Golden snub-nosed monkeys are distinguished by their bright fur, graceful movements, and gentle nature. They were once widely distributed throughout China but have retreated to high mountains because of changes in the environment.

They are critically endangered because of habitat destruction and human hunting, and the International Union for the Conservation of Nature has listed them as a rare animal species. China has classified them as a first-grade State-protected animal.

Years of close interaction with the monkeys has given

Huang and his colleagues an intimate knowledge of their charges' habits and traits. Each of the monkeys even has a name.

When Huang talks about the monkeys' lives he comes across as a proud parent talking about his offspring. That includes lovingly describing how one of the monkeys was born and recounting how a new male adult challenged and defeated an older male for supremacy in the group.

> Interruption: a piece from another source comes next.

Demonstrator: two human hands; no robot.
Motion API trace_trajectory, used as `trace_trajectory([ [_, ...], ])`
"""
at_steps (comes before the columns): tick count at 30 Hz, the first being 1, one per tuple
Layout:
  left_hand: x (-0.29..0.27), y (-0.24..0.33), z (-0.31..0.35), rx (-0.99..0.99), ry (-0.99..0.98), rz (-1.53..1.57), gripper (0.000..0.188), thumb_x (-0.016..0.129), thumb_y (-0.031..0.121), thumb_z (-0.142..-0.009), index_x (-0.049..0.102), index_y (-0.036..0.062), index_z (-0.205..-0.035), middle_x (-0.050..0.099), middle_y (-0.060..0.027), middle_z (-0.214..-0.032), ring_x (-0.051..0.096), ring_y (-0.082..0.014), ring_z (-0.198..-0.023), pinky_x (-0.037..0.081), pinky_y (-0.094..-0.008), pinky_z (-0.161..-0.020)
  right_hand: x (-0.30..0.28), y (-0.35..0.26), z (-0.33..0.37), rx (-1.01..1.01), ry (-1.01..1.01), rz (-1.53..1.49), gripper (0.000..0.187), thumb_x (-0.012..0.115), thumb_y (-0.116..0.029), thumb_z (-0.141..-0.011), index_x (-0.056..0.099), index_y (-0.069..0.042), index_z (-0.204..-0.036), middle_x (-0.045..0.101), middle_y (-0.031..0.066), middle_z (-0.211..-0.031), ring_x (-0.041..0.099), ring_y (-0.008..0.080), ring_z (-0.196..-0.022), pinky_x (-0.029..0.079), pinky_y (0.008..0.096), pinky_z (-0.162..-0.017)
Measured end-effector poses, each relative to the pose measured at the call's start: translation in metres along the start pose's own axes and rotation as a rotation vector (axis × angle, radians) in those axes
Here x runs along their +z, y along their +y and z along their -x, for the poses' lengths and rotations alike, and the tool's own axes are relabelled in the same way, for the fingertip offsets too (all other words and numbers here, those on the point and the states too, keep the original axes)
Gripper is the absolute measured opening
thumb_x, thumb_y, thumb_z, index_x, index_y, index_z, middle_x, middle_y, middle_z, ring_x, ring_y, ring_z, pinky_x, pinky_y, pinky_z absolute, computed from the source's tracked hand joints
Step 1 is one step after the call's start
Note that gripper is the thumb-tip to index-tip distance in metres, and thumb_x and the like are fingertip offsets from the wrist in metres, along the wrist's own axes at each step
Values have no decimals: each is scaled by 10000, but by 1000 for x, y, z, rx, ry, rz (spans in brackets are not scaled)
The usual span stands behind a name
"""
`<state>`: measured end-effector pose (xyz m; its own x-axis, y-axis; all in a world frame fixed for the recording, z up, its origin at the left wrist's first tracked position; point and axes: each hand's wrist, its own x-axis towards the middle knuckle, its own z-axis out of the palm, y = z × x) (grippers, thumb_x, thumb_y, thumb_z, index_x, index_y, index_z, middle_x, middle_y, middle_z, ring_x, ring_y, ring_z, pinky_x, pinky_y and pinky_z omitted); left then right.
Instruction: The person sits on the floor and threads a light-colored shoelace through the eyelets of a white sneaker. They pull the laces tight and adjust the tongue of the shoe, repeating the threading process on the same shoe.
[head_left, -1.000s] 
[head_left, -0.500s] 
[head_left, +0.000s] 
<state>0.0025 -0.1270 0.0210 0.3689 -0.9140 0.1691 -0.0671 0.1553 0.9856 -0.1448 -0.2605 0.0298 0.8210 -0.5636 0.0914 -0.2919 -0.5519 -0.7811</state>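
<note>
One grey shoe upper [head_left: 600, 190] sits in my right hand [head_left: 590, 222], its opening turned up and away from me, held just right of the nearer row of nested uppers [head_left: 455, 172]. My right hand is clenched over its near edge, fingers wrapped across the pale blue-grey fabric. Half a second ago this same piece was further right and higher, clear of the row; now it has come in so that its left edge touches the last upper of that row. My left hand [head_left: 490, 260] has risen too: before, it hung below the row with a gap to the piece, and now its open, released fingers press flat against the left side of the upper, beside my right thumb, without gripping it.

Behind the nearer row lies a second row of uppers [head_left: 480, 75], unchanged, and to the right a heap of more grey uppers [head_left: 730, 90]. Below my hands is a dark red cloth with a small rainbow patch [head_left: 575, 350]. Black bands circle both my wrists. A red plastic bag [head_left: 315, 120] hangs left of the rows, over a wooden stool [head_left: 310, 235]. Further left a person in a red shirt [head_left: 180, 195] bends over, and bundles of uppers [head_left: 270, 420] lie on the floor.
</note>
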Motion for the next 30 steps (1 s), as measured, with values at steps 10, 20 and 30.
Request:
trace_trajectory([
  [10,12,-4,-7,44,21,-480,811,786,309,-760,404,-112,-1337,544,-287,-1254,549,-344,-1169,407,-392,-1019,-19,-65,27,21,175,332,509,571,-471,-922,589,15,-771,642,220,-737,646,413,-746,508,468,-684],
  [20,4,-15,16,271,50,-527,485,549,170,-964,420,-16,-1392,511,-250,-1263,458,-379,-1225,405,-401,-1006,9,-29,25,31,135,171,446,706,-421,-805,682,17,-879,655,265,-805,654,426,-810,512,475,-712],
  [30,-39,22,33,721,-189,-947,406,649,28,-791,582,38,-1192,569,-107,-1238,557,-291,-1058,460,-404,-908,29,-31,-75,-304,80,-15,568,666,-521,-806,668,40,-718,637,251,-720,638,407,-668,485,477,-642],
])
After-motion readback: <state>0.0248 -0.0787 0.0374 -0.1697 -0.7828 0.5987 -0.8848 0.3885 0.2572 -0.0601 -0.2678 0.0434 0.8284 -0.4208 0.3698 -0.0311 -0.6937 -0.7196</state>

"I'm with the monkeys almost every day," Huang says. "We are very close now, and if I had to take a leave I would miss them so much."

Shennongjia, with mountains, thick forests and abundant rainfall that nurture diverse foods for animals, is an important habitat for the golden snub-nosed monkeys. Wild snub-nosed monkeys were first spotted there in the 1980s.

In 2005, the research center Huang works in was founded in Dalongtan, which is 2,300 meters above sea level and one of the natural habitats for the species.

The researchers selected a typical group of the monkeys that lived in a surrounding area of 8 square kilometers for long-term tracking and research.

The researchers track and observe the snub-nosed monkey population, and collect their feces and fur for research.

Huang says that at first life with the monkeys was dull, but he slowly acclimatized to the point where he could feel at one with them.